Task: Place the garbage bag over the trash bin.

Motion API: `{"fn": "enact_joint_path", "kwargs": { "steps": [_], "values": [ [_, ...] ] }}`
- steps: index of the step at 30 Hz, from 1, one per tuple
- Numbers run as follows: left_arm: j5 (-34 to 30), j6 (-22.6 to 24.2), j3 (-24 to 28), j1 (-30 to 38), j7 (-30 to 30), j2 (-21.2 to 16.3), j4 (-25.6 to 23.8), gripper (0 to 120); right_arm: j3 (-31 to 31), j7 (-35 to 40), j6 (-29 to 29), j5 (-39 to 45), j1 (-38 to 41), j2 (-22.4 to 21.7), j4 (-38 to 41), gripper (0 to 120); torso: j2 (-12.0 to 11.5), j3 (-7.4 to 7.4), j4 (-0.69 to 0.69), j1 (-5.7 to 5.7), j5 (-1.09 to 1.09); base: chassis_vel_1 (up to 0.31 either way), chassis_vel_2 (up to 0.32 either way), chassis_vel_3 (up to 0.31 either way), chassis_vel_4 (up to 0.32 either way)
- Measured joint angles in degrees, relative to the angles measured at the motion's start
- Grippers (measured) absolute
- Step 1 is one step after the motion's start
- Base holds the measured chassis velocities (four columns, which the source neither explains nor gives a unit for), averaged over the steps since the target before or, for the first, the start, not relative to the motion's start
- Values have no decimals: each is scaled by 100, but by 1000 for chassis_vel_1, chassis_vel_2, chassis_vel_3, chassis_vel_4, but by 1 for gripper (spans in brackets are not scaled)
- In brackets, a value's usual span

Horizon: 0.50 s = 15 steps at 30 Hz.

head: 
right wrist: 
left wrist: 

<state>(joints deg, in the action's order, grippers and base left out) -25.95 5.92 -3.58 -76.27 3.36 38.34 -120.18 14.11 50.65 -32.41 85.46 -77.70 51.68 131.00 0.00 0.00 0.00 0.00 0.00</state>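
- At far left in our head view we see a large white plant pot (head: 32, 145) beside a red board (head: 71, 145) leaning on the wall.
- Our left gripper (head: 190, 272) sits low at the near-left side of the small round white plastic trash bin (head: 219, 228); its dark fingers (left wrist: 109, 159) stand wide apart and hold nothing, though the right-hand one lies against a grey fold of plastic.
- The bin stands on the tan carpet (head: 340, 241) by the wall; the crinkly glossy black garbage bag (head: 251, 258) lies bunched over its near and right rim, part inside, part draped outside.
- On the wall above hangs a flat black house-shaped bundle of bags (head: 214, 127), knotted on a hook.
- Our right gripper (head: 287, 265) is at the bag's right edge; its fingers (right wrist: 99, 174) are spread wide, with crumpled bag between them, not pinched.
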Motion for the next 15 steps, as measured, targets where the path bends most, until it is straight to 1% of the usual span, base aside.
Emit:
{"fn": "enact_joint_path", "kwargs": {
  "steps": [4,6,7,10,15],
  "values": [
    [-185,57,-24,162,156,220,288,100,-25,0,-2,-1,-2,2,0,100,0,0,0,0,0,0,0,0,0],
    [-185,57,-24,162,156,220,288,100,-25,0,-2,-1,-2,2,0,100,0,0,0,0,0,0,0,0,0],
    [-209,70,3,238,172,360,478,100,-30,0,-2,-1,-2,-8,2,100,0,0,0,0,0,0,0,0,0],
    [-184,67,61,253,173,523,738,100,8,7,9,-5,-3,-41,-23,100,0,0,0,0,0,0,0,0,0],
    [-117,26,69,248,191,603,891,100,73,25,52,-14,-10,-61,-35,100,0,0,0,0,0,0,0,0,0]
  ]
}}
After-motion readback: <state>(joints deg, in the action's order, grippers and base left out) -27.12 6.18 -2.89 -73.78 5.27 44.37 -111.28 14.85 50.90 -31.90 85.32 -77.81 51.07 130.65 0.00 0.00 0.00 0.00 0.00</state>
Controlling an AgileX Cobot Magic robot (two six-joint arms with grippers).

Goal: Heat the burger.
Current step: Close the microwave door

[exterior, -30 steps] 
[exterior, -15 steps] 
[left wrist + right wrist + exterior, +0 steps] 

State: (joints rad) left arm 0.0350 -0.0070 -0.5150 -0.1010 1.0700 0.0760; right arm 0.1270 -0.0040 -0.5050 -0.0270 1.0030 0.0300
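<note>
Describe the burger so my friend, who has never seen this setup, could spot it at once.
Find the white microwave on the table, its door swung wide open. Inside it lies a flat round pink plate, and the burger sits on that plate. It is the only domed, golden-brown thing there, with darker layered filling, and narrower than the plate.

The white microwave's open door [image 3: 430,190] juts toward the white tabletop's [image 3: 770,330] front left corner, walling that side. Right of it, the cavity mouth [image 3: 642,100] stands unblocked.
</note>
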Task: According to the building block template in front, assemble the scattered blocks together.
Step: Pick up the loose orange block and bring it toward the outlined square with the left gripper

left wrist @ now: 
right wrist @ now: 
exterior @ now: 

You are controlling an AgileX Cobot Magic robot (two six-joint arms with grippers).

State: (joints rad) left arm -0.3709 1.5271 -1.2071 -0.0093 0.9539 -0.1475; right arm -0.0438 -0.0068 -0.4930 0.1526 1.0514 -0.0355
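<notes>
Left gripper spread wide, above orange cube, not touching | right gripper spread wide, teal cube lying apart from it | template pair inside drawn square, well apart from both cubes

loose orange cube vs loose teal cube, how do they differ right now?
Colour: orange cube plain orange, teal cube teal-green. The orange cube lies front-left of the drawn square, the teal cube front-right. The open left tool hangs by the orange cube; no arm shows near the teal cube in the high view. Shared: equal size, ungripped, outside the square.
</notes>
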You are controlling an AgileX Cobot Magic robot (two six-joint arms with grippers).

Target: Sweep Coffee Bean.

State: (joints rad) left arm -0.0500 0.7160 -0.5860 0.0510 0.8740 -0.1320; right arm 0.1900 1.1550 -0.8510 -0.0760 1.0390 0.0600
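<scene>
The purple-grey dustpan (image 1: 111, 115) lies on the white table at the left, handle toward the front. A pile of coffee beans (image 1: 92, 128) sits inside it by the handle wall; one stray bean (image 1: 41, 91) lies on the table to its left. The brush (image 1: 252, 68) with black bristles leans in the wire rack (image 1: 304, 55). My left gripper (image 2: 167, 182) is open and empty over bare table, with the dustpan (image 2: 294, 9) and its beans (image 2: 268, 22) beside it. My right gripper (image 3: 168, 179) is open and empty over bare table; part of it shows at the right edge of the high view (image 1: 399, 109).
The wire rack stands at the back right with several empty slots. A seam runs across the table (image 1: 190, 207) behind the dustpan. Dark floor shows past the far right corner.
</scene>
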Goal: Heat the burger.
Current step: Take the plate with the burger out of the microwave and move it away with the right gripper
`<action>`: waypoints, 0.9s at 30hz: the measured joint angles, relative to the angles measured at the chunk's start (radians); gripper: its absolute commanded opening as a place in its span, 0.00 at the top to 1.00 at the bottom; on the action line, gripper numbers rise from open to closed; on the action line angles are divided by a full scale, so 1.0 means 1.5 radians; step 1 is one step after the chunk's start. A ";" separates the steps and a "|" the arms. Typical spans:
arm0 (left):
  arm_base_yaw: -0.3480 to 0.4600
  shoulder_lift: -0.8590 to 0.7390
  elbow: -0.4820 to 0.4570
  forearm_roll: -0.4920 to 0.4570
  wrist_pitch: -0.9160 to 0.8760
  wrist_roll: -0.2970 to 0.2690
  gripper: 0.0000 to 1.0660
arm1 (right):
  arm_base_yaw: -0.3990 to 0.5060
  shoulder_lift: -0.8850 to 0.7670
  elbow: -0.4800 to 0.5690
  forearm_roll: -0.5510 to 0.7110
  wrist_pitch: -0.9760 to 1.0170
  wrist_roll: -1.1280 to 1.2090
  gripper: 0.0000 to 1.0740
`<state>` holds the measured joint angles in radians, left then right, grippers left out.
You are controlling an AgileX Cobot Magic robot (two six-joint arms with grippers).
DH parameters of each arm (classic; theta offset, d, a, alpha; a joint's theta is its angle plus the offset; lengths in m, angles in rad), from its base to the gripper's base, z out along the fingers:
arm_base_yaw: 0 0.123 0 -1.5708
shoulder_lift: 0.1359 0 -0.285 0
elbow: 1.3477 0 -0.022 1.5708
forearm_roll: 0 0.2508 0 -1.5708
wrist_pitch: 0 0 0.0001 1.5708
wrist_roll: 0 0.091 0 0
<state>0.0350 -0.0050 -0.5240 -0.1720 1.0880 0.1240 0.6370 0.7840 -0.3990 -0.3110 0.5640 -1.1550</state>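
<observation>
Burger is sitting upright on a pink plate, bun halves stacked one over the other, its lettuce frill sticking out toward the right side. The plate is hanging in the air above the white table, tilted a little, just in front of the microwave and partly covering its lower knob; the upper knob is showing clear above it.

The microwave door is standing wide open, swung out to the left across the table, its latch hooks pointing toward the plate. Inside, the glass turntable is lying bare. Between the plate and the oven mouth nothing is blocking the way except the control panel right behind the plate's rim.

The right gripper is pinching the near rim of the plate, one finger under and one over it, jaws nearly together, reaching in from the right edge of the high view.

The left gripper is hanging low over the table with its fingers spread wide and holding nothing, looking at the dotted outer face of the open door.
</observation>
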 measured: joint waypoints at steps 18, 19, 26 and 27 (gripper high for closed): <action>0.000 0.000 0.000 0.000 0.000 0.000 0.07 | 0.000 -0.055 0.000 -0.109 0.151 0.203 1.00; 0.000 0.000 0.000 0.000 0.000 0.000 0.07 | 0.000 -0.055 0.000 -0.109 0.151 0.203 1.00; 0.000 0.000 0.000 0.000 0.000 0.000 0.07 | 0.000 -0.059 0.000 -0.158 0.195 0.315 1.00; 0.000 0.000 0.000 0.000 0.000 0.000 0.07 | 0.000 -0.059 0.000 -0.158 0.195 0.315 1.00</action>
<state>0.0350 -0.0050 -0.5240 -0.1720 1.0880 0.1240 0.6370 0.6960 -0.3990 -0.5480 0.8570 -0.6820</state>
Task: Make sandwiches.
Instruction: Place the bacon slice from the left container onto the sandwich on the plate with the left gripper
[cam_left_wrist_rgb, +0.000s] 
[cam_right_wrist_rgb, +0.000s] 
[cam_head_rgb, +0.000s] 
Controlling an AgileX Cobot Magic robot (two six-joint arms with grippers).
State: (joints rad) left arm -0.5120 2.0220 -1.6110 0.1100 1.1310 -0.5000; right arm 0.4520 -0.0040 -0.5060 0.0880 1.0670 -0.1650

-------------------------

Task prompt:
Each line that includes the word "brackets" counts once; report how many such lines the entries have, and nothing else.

Exercise result:
2